Mem4Teeth: Prototype Memory Completion

Updated 5 March 2026

Mem4Teeth is a machine learning framework that uses a learned prototype memory to complete incomplete, noisy data for robust reconstruction.
The system integrates encoder–decoder architectures with prototype retrieval and fusion, improving quality in tasks like point-cloud dental completion and episodic memory.
Empirical results demonstrate significant performance gains using methods like BCPNN for prototype extraction, enhancing reconstruction accuracy and mitigating data variability.

Mem4Teeth (Prototype Memory Completion) refers to a class of machine learning architectures in which a system encodes incoming (possibly incomplete) data into a compressed or partial representation, then leverages a learned bank of prototypical features to reconstruct or complete the original object. The “prototype memory” mechanism enables robust inference in situations with missing information, restricted supervision, or high data variability, by reusing learned structural regularities across samples. Mem4Teeth, as instantiated in recent point-cloud completion, episodic generative memory, low-shot generation, and large-scale classification, unifies approaches in which prototype retrieval and fusion form the backbone of memory-guided completion.

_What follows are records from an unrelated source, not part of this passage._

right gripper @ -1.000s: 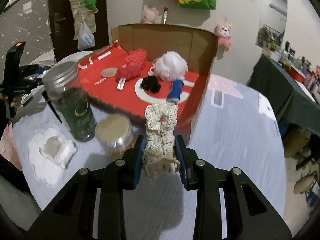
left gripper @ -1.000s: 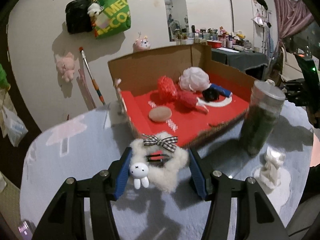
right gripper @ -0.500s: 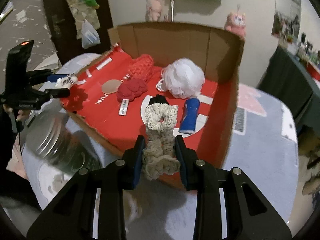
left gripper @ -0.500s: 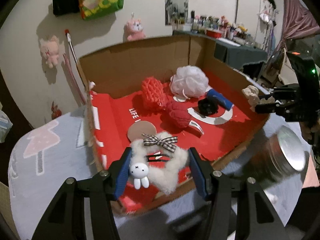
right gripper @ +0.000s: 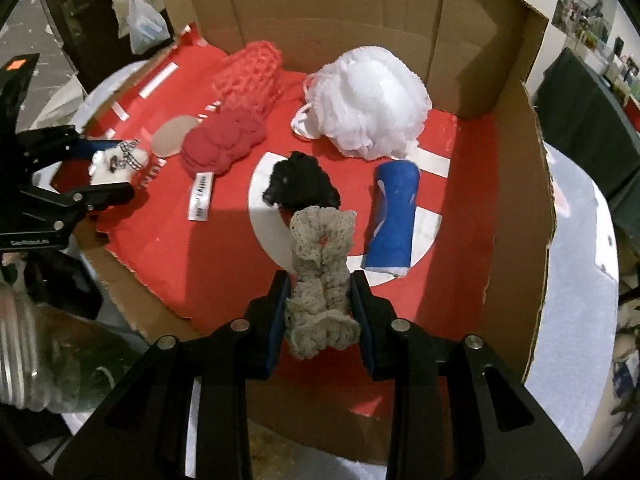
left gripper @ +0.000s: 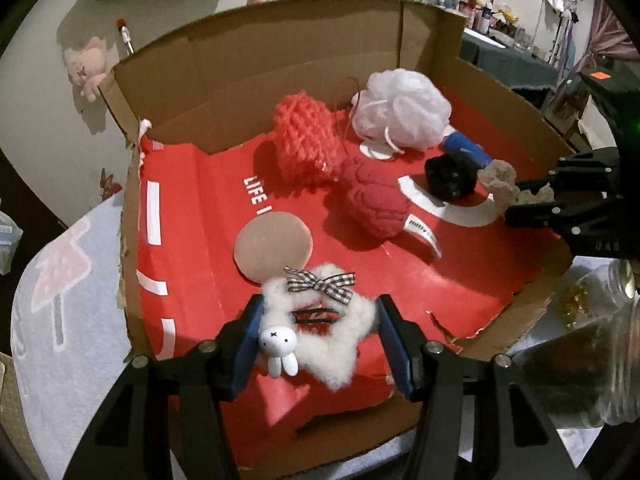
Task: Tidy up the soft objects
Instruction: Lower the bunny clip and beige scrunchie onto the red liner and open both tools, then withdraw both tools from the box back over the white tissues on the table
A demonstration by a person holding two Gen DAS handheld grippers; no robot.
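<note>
White fluffy scrunchie (left gripper: 320,332), bearing a checked bow (left gripper: 320,283) and a small white rabbit charm (left gripper: 277,346), clamped between the blue pads of the left tongs (left gripper: 318,336) and held over the near-left part of the cardboard box (left gripper: 256,64), just in front of a round tan pad (left gripper: 273,243) lying on the red liner (left gripper: 192,208). Beige crocheted scrunchie (right gripper: 322,276), clamped upright between the pads of the right tongs (right gripper: 320,316) and held over the near-centre of the same box, close in front of a black scrunchie (right gripper: 302,180) and just left of a blue roll (right gripper: 392,218). Each tool appears in the other's view: the right tongs enter at the box's right edge, the left tongs at its left edge. Further inside the box: a dark red knitted piece (left gripper: 374,200) with a white label, touching a coral netted piece (left gripper: 308,142) behind it, and a white mesh bath puff (left gripper: 402,110) toward the back wall. Outside the box, on the pale cloth-covered worktop (left gripper: 68,320), a glass jar (left gripper: 600,344) stands near the box's torn front corner. Plush toys (left gripper: 88,66) hang on the wall behind.
</note>
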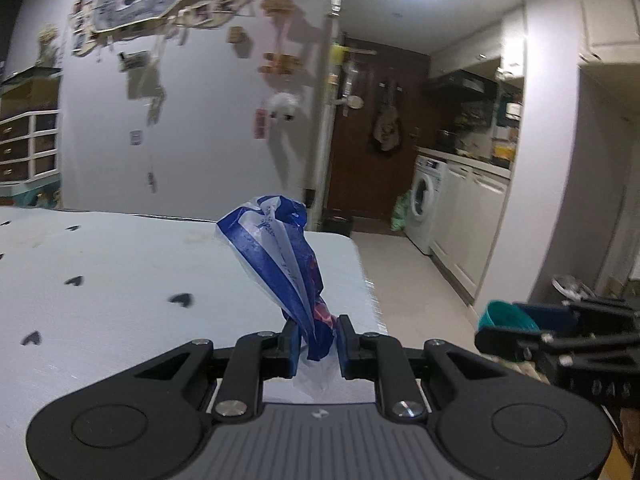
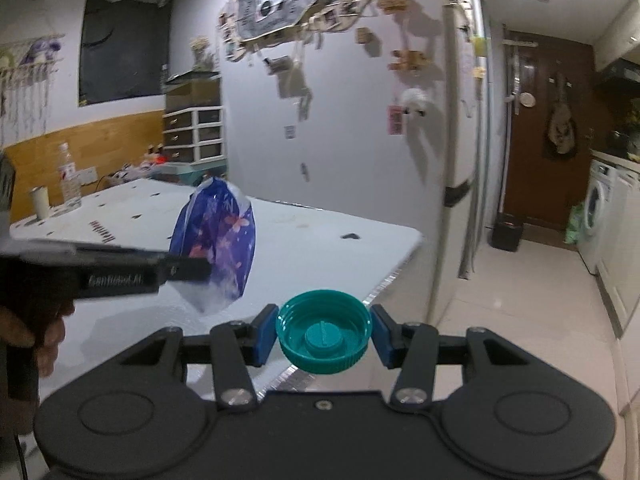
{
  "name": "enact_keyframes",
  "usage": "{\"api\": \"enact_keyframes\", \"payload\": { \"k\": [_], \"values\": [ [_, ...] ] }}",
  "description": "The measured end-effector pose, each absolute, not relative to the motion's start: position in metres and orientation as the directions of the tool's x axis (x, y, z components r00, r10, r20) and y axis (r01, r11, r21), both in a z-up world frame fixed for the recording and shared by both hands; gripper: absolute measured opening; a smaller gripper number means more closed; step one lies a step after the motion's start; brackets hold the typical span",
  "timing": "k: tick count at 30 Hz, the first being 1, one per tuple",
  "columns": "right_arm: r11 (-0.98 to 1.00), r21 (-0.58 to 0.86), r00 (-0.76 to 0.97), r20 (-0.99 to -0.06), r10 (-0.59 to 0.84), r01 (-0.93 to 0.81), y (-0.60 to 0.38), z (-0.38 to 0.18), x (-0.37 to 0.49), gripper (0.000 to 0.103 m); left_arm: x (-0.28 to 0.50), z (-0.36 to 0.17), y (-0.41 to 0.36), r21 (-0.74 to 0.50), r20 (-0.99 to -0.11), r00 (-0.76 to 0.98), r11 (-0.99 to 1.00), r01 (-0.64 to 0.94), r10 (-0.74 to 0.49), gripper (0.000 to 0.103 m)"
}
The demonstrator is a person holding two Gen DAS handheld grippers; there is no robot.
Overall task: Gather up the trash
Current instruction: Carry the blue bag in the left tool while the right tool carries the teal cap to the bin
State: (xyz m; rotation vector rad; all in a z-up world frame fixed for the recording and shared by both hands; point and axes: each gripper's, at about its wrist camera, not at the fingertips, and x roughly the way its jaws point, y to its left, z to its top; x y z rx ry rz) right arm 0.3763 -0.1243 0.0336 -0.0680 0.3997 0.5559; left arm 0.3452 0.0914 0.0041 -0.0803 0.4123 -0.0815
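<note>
The left gripper (image 1: 316, 340) is clenched on the twisted lower end of a blue-and-white plastic wrapper (image 1: 280, 256), which stands up from between its fingers above the white table (image 1: 120, 280). The wrapper looks light, soft and slippery, so the gathered neck is likely the surest hold. The right gripper (image 2: 324, 330) grasps a teal bottle cap (image 2: 323, 330), rim squeezed between both pads, hollow side facing up. The cap looks stiff and light; opposite ridged sides should suit.

One wrapper (image 1: 280, 264), one teal cap (image 2: 323, 330), two hand-held grippers (image 1: 316, 340).
</note>
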Motion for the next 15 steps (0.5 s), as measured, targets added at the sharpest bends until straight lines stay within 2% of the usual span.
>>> {"api": "enact_keyframes", "payload": {
  "k": [15],
  "values": [
    [0.905, 0.057, 0.830, -0.377, 0.411, -0.423, -0.221, 0.026, 0.339, 0.050, 0.320, -0.008, -0.006, -0.054, -0.429, 0.887, 0.985, 0.162, -0.169, 0.019]
  ]
}}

1. Architectural Principles and Motivation

Prototype memory completion arises in settings where direct instance memorization is insufficient for effective reconstruction, particularly when inputs are extremely partial or noisy. Canonical encoder–decoder networks tend to overfit contextually implausible structures when faced with large missing regions, as the decoder must “hallucinate” the absent data based solely on the compressed code derived from an incomplete input. Mem4Teeth addresses this by learning a compact bank of prototypical representations—either learned code vectors, manifold anchors, or class centroids—which provide structural priors that regularize the completion process. The partial input is mapped into a global descriptor, which retrieves the most relevant prototype(s) from memory. A fusion mechanism combines the query and prototype features, before passing the result to a reconstruction module that synthesizes the final output. This paradigm has been applied to point-cloud dental completion (Sun et al., 3 Dec 2025), generative episodic memory (Fayyaz et al., 2021), few-shot table-to-text generation (Su et al., 2021), large-scale face representation (Smirnov et al., 2021), and continual learning with memory replay (Ho et al., 2021).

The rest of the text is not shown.